There is a microneedle formulation as a transdermal vaccine that replaces an intradermal syringe. Patent Document 1 describes a soluble three-layer microneedle formulation for vaccine antigen epidermal delivery. The soluble three-layer microneedle preparation of Patent Document 1 is a transdermal vaccine formed by kneading a vaccine antigen together with a base using a high-molecular substance having leakability and water solubility as a base.

The spinnability refers to the property of becoming pasty when a polymer substance is dissolved in a small amount of water, and extending in a long thread. The spinnability of the high molecular weight substance is actually determined by mixing the high molecular weight substance with a small amount of water to make a concentrated solution and stretching it. As a result, the microneedle preparation of Patent Document 1 has an internal structure in which a polymer is intertwined, and although it is soluble, it has high strength and can be used as an insertion preparation into the skin.

Since the soluble microneedle preparation is a solid preparation, the long-term stability of the vaccine antigen is superior to the intradermal injection solution. With regard to the performance of transdermal vaccines using soluble microneedle formulations, it is desirable to enhance the immune induction.

In general, it is possible to more strongly induce the antibody titer by using a vaccine adjuvant in combination with a vaccine antigen. However, conventionally known vaccine adjuvants are insoluble, poorly soluble, or poorly threadable.

As vaccine adjuvants, mineral acid salts such as aluminum hydroxide, toxins, emulsions, plant components such as saponins are known, but when formulated into soluble microneedles, the shape, strength and dissolution of soluble microneedle formulations It may affect sex.

Patent Document 2 describes a vaccine adjuvant containing a high molecular weight polysaccharide and an ester of a fatty acid. However, Patent Document 2 does not describe anything regarding the adjuvant effect of acid esters other than carboxylic acid esters.

When a water-insoluble, low-solubility, or insufficiently spinnable substance is contained in a soluble microneedle, the strength or solubility of the soluble microneedle may be adversely affected. For example, if the strength of the dissolvable microneedle formulation decreases, it may not be able to withstand puncture of the skin. Also, if the solubility of the soluble microneedle formulation is reduced, it may not be able to dissolve rapidly due to the small amount of body fluid present in the skin.

JP 2012-90767 A JP 2001-39891 A

The present invention solves the above conventional problems, and an object thereof is to provide a novel vaccine adjuvant.

Dextran sulfate is a macromolecular substance that meets the two physicochemical properties of the above-mentioned leakiness and water solubility. That is, when dextran sulfate is kneaded with a small amount of water to form a viscous liquid (hydrogel), it exhibits strong leakability. Dextran sulfate was found to exhibit high immunological activity in addition to stringiness and water solubility.

The present invention provides a vaccine adjuvant comprising dextran sulfate or a derivative thereof.

The present invention also provides a soluble microneedle formulation comprising the above-mentioned vaccine adjuvant.

The soluble microneedle formulation further comprises a vaccine antigen.

The soluble microneedle preparation of any of the above has a plurality of layers stacked in the direction connecting the tip and the bottom.

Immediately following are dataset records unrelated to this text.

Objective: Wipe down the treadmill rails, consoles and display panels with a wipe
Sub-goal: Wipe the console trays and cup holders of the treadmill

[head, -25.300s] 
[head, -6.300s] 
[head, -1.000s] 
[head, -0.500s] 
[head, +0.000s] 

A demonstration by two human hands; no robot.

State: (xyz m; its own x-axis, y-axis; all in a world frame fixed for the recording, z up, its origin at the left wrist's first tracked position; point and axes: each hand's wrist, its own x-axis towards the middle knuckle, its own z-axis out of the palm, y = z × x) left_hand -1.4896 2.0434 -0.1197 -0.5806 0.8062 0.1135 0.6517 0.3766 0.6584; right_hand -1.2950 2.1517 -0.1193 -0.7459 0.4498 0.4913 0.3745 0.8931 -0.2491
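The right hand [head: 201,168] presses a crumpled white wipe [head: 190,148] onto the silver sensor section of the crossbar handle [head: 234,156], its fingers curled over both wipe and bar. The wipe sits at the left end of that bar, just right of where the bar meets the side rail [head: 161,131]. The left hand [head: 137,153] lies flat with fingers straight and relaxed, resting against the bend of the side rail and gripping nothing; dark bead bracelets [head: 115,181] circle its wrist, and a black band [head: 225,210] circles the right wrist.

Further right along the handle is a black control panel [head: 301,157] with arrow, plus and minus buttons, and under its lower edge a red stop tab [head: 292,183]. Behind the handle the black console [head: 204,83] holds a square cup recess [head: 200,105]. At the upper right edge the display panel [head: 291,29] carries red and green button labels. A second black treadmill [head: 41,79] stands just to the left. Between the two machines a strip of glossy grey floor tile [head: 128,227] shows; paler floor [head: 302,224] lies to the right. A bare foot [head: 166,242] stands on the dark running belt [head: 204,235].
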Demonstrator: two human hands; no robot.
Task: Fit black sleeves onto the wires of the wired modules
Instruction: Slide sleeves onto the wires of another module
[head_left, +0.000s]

In any of the above-described soluble microneedle formulations, a vaccine antigen is contained in the layer having the tip.

In any of the above-described soluble microneedle formulations, the bottom layer has no vaccine antigen.

In any of the above-described soluble microneedle preparations, the above-mentioned vaccine adjuvant is contained in a layer different from the layer containing the vaccine antigen.

In any of the above-mentioned soluble microneedle preparations, the above-mentioned vaccine adjuvant is contained in a layer located in the bottom of the layer containing the vaccine antigen.

The soluble microneedle preparation of any of the above contains a high-molecular substance having spinnability and water solubility as a base.

The present invention also provides a microneedle formulation having a coating comprising the above-mentioned vaccine adjuvant formed on the surface.

The present invention also provides a transdermally absorbable preparation containing the above-mentioned vaccine adjuvant.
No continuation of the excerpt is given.